What you are asked to do
Repeat everything in the listing exactly, except for the images.

Data provided
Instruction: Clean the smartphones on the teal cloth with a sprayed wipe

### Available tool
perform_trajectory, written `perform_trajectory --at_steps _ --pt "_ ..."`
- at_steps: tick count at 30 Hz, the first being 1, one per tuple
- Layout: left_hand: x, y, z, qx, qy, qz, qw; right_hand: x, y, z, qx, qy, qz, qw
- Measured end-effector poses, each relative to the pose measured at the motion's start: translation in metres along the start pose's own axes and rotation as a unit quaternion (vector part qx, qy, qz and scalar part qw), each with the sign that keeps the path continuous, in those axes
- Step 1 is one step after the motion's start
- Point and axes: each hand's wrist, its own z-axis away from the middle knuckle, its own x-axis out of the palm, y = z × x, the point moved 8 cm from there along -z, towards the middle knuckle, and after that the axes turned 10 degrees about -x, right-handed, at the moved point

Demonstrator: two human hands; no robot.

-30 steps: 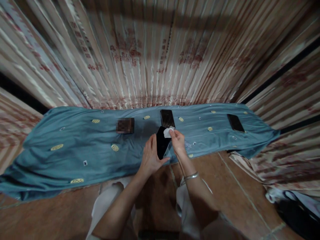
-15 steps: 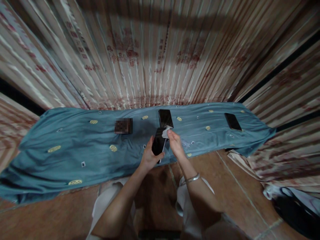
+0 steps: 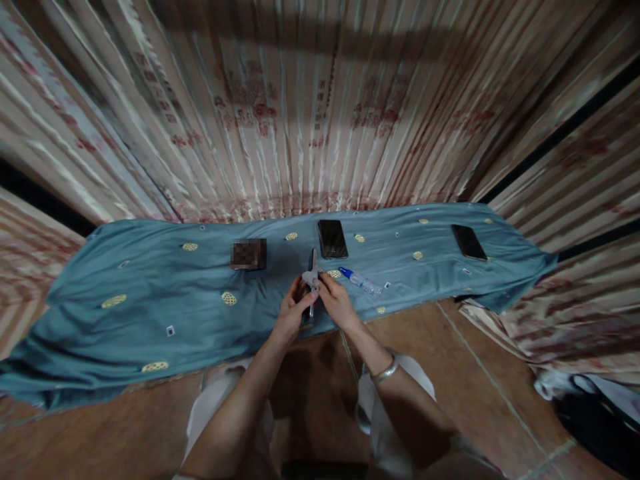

Task solution
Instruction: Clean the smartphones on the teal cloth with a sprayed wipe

### Available tool
perform_trajectory, written `perform_trajectory --at_steps _ --pt "_ ..."`
- at_steps: tick count at 30 Hz, the first being 1, one per tuple
- Layout: left_hand: x, y, z, qx, qy, qz, qw; right_hand: x, y, z, qx, qy, qz, qw
- Measured end-effector poses, each relative to the pose measured at the motion's start: translation in metres along the start pose's own axes and rotation as a unit quaternion (vector part qx, qy, qz and scalar part qw), each with the sign that keeps the path continuous, in those axes
- Step 1 is one step after the motion's start
- Point and axes: each hand's wrist, its own z-axis away from the middle knuckle, its own x-axis out of the palm, y = z × x, the point moved 8 cm from there along -z, towards the middle knuckle, and after that the axes turned 10 degrees about -x, right-handed, at the moved point

Demonstrator: two human hands; no robot.

-30 steps: 
-15 steps: 
+0 steps: 

The answer to this exercise has been fully stated.